- Work task: Please write out every entry below exactly, leaving out any pictures.

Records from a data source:
==============================

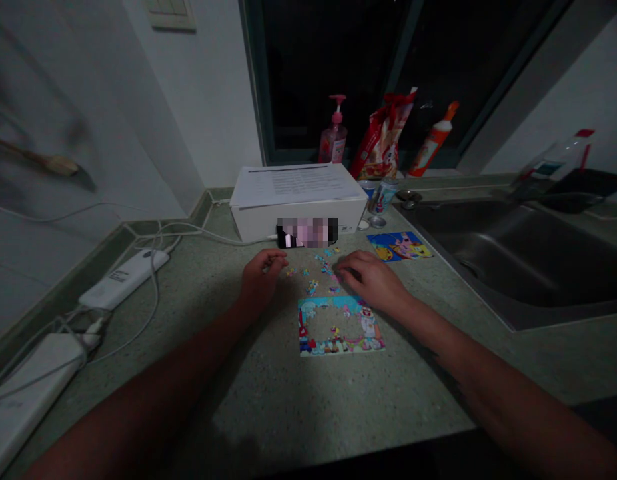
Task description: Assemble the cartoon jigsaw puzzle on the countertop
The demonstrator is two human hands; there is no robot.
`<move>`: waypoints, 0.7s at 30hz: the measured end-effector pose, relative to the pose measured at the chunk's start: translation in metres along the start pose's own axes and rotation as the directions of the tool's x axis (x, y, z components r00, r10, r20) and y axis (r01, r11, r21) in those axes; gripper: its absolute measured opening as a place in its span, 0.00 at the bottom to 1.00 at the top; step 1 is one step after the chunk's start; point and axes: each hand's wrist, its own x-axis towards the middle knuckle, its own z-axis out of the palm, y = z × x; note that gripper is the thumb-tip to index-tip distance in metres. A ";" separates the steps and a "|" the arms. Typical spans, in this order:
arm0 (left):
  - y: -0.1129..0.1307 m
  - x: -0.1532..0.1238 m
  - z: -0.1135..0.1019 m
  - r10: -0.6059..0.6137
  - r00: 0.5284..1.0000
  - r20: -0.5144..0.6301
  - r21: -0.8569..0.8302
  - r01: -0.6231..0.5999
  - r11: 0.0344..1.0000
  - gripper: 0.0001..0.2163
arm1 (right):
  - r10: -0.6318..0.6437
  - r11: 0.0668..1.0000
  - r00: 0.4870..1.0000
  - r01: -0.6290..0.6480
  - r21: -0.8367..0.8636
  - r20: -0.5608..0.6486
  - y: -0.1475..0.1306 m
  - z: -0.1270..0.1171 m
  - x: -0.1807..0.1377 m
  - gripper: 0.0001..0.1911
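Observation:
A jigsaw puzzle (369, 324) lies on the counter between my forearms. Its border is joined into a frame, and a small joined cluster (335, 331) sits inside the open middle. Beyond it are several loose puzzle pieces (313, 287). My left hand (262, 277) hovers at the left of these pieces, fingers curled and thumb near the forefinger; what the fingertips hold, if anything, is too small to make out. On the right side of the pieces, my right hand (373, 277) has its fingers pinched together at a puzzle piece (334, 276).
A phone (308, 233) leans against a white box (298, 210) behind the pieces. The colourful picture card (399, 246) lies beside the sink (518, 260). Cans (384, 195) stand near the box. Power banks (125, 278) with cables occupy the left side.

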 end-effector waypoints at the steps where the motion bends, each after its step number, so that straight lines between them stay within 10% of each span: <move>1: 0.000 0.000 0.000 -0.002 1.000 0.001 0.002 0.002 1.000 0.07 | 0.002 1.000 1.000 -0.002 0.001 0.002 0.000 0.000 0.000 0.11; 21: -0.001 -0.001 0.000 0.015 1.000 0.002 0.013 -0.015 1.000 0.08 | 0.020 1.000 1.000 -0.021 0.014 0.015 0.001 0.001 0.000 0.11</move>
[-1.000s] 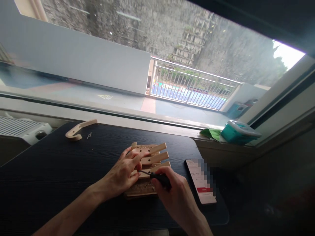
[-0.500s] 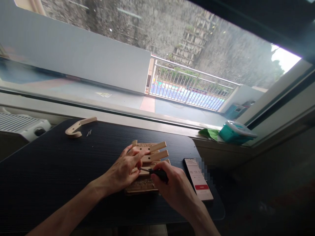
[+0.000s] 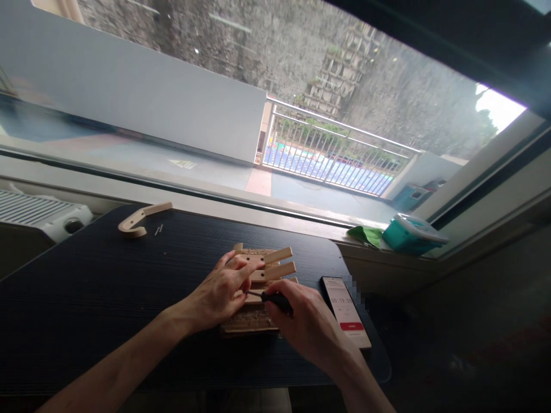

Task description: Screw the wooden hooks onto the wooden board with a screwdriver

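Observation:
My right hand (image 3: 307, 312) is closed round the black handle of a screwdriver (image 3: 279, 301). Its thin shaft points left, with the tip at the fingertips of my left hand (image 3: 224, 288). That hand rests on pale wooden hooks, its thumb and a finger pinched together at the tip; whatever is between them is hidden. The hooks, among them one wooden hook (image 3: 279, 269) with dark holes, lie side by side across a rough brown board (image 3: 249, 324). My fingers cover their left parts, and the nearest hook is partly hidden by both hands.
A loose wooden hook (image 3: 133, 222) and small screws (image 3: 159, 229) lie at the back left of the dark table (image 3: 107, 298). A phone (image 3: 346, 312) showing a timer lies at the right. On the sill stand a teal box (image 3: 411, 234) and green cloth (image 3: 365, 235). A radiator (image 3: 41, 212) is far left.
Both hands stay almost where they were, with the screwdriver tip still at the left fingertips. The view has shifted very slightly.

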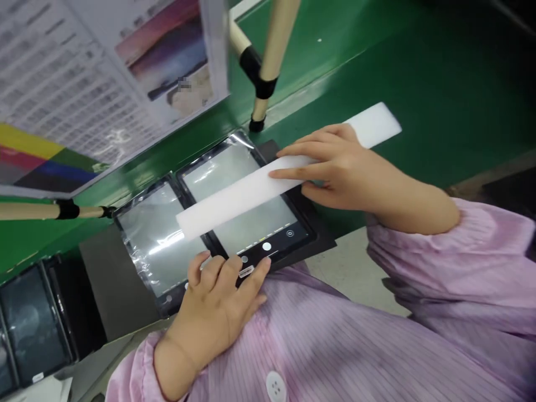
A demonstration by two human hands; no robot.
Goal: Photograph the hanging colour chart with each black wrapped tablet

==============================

- Exercise answer:
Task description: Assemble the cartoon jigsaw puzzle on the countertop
The demonstrator is two human hands; there is no robot.
`<move>`: waypoints, 0.7s at 30hz: the measured end-effector pose, relative to the pose measured at the chunk's start: translation in metres along the start pose's own axes and rotation as the directions of the tool's x axis (x, y, z components r00, r10, r20) and y axis (r01, r11, r21) in those axes; gripper: its absolute measured opening as a place in its span, 0.00 at the bottom to 1.00 at the top; step 1 is one step after the chunk's start; point and axes: each hand's wrist, its own x-axis towards the middle knuckle, its own z-axis out of the palm, y = z × x; note that gripper is the thumb-tip to index-tip distance in metres. A ";" separates the steps and a "|" the arms. Typical spans, in this order:
arm0 (left):
  - y: -0.1129..0.1307 m
  - x: -0.1532..0.1238 m
  - z: -0.1135..0.1019 m
  - r10: -0.6059..0.6137
  - r00: 0.5284..1.0000
  - r20: -0.5144..0.6301
  - r21: -0.8569..0.8302
  - r01: -0.6231..0.5999
  - r11: 0.0344..1.0000
  - gripper: 0.0001..0.2163
arm1 (right):
  - r10: -0.6318..0.6437
  - r11: 0.0668..1.0000
  - r00: 0.4870..1.0000
  - r01: -0.6290..0.6480
  - r21: -0.8367..0.8636
  - r20: -0.5608..0.6486
  - y: -0.1475..0.1306 m
  - z: -0.1270..0.1171 m
  - x: -0.1807..0.1377 m
  - gripper: 0.0001..0.1911
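Observation:
A jigsaw puzzle (369, 324) lies on the counter between my forearms. Its border is joined into a frame, and a small joined cluster (335, 331) sits inside the open middle. Beyond it are several loose puzzle pieces (313, 287). My left hand (262, 277) hovers at the left of these pieces, fingers curled and thumb near the forefinger; what the fingertips hold, if anything, is too small to make out. On the right side of the pieces, my right hand (373, 277) has its fingers pinched together at a puzzle piece (334, 276).
A phone (308, 233) leans against a white box (298, 210) behind the pieces. The colourful picture card (399, 246) lies beside the sink (518, 260). Cans (384, 195) stand near the box. Power banks (125, 278) with cables occupy the left side.
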
 end-effector waypoints at the steps where the motion bends, each after its step number, so that straight lines between them stay within 10% of each span: <move>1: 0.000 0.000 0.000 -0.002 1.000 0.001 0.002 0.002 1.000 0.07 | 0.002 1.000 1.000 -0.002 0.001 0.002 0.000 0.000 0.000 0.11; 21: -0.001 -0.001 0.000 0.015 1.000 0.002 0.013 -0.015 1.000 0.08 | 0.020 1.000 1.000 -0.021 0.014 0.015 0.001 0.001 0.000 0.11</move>
[-1.000s] 
[-0.500s] 
[+0.000s] 

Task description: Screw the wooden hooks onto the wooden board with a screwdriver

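Observation:
My right hand (image 3: 307, 312) is closed round the black handle of a screwdriver (image 3: 279, 301). Its thin shaft points left, with the tip at the fingertips of my left hand (image 3: 224, 288). That hand rests on pale wooden hooks, its thumb and a finger pinched together at the tip; whatever is between them is hidden. The hooks, among them one wooden hook (image 3: 279, 269) with dark holes, lie side by side across a rough brown board (image 3: 249, 324). My fingers cover their left parts, and the nearest hook is partly hidden by both hands.
A loose wooden hook (image 3: 133, 222) and small screws (image 3: 159, 229) lie at the back left of the dark table (image 3: 107, 298). A phone (image 3: 346, 312) showing a timer lies at the right. On the sill stand a teal box (image 3: 411, 234) and green cloth (image 3: 365, 235). A radiator (image 3: 41, 212) is far left.
Both hands stay almost where they were, with the screwdriver tip still at the left fingertips. The view has shifted very slightly.
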
A demonstration by two human hands; no robot.
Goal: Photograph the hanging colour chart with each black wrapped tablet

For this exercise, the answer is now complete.